Наконец, партизанская социология должна бороться с ложной интерпретацией социальной информации, у которой могут быть разные механизмы. Один механизм широко известен на уровне обывательско-интеллигентском, связанном с поведением так называемых «всепропальщиков». Не только через анализ опросных данных, но и через серии интервью, включенное наблюдение и дискурсивный анализ можно получать и распространять знания о том, что такое поведение обусловлено обычной когнитивной экономией, нежеланием прилагать дополнительные усилия не только по части действий, но и по части осмысления реальности.
Другой механизм ложной интерпретации работает на уровне специализированного знания, когда аналитиками чрезмерно акцентируется поведение тех, кто принимает решения, то есть делается сознательный перекос в сторону значения элит, а ненаучные оценки общественного мнения работают на усиление такого перекоса. Партизанский ответ на это — выявление мафиозных культурных ценностей путинской элиты и опоры этой элиты на манипуляции как самим общественным мнением, так и его пропагандистским представлением.
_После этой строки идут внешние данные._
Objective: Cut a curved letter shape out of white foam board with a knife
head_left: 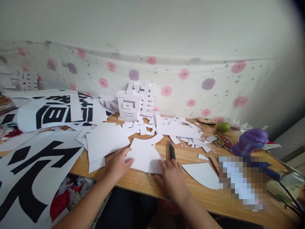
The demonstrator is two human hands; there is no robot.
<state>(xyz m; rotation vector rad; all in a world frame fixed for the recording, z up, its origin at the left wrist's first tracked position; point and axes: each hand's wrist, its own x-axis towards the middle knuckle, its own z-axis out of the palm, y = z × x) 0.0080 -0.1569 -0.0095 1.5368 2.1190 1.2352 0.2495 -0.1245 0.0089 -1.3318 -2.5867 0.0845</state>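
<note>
A white foam board piece (144,156) with a curved right edge lies near the front of the wooden table. My left hand (120,163) pinches its left edge between thumb and fingers. At its lower right corner, my right hand (172,178) has its fingers curled on the edge, the thumb lower down. A black-handled craft knife (172,151) rests just beyond my right fingers, pointing away from me. To the right of that hand lies a white fan-shaped piece (202,175). Another larger white board piece (107,143) sits left of my left hand.
White scraps (176,127) litter the middle. A built-up white letter form (130,105) stands by the wall. Sheets with black characters (43,165) cover the left. At right are scissors (222,141), a green fruit (223,127), a purple cup (250,141) and a blurred-out patch.
</note>
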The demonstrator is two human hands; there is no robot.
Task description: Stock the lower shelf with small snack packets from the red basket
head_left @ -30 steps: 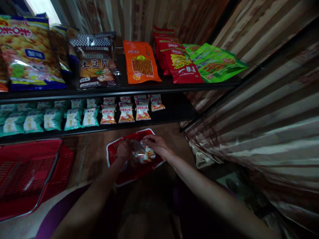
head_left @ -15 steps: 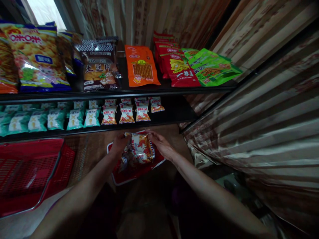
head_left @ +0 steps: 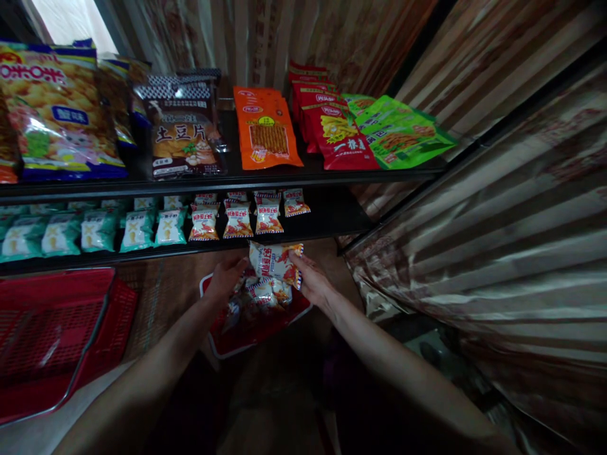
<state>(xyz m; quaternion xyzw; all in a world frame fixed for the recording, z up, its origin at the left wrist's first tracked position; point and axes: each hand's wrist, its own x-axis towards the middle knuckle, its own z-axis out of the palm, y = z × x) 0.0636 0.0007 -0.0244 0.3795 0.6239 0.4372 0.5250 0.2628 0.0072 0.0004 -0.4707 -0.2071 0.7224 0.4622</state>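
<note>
My right hand pinches the right end of a small white-and-orange snack bag, raised over a red basket with a pale rim. At the bag's left edge, my left hand has its fingers curled in; whether it grips this bag or another beneath is hidden. More snack bags of the same kind lie in the basket under both hands. Ahead on the lower shelf, matching snack bags stand in short rows.
Green-and-white packets line the lower shelf's left. Larger bags fill the upper shelf, including a brown chip bag, an orange packet and green packets. Another red basket stands at left; a patterned curtain hangs at right.
The snack bag in my right hand has risen and turned flat, its printed front now showing. Other bags have come into sight beneath it. The view has shifted slightly.
</note>
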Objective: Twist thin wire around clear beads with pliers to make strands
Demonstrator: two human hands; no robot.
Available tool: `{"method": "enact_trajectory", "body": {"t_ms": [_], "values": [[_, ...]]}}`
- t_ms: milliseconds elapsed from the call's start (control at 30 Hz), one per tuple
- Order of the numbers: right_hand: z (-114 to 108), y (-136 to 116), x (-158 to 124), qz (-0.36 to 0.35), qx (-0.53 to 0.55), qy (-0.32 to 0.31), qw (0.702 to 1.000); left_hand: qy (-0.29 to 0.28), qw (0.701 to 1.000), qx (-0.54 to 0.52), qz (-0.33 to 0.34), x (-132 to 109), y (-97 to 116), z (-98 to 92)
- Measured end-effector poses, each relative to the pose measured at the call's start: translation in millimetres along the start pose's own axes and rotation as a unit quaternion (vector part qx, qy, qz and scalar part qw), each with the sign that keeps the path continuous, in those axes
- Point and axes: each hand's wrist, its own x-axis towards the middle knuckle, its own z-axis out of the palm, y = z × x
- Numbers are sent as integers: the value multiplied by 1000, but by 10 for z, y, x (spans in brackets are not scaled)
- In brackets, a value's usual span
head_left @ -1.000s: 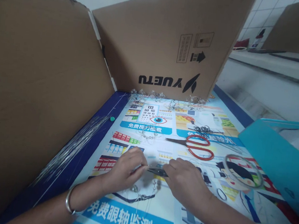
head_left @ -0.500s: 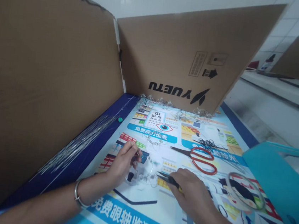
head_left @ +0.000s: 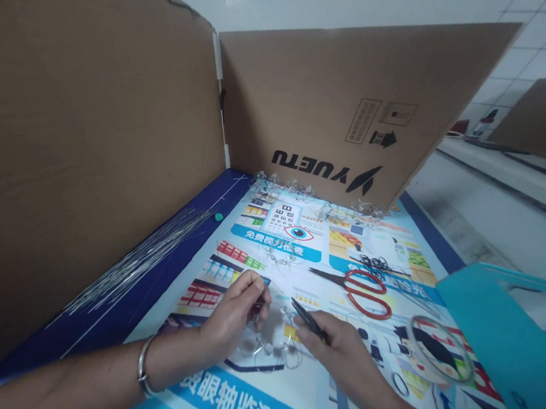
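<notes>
My left hand [head_left: 236, 310], with a metal bangle at the wrist, is closed in a pinch on a thin wire piece with clear beads [head_left: 267, 348]. Its curled strands and beads hang below the fingers, just above the printed sheet. My right hand [head_left: 339, 345] grips a pair of dark-jawed pliers [head_left: 307, 317]; a bit of yellow shows on their handle. The plier tips point up and left, a short gap away from my left fingers. The fine wire between the hands is too thin to follow clearly.
Red-handled scissors [head_left: 368, 294] lie beyond my right hand. Straight wires [head_left: 135, 261] spread at the left. A wire coil [head_left: 440, 349] and a turquoise box [head_left: 503, 333] are on the right. Beaded wire pieces [head_left: 289, 187] line the cardboard wall [head_left: 333, 100]. Black wire [head_left: 376, 265] lies near the scissors.
My left hand has moved a little right and down, carrying the beaded wire piece. The pliers have tilted more steeply, and their jaws look closer together.
</notes>
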Motion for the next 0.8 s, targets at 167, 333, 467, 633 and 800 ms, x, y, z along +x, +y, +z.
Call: {"method": "enact_trajectory", "body": {"t_ms": [167,333,467,633,800], "values": [[64,-101,-21,35,130,-26,991,-18,999,-30,-27,-84,-26,99],[33,-157,-9,44,168,-37,984,-47,997,-13,-62,-90,-75,101],[6,-157,4,31,156,-44,986,-64,995,-9,-81,-81,-105,86],[11,-120,-13,39,147,-42,987,-66,995,-7,-80,-114,-51,98],[19,-89,-36,43,123,-38,991,-68,995,0,-67,-135,-22,95]]}}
Основная задача партизанской социологии — преодоление военной цензуры в интересах самой науки. Благодаря такому преодолению станет возможным решение ее другой задачи — проверки гипотезы о том, что в России сегодня происходит принципиальный раскол не между разными частями общества, такими как аудитории телевизора и интернета или старшим и младшим поколениями, а между гражданским обществом и мафиозной группировкой, захватившей власть в стране.
В свою очередь, без научной поддержки борьбы гражданского общества против мафиозного «недостойного правления» трудно представить позитивный исход разворачивающейся на наших глазах, общей для всего постимперского восточно-европейского пространства гражданской войны. Но это тема отдельного обсуждения.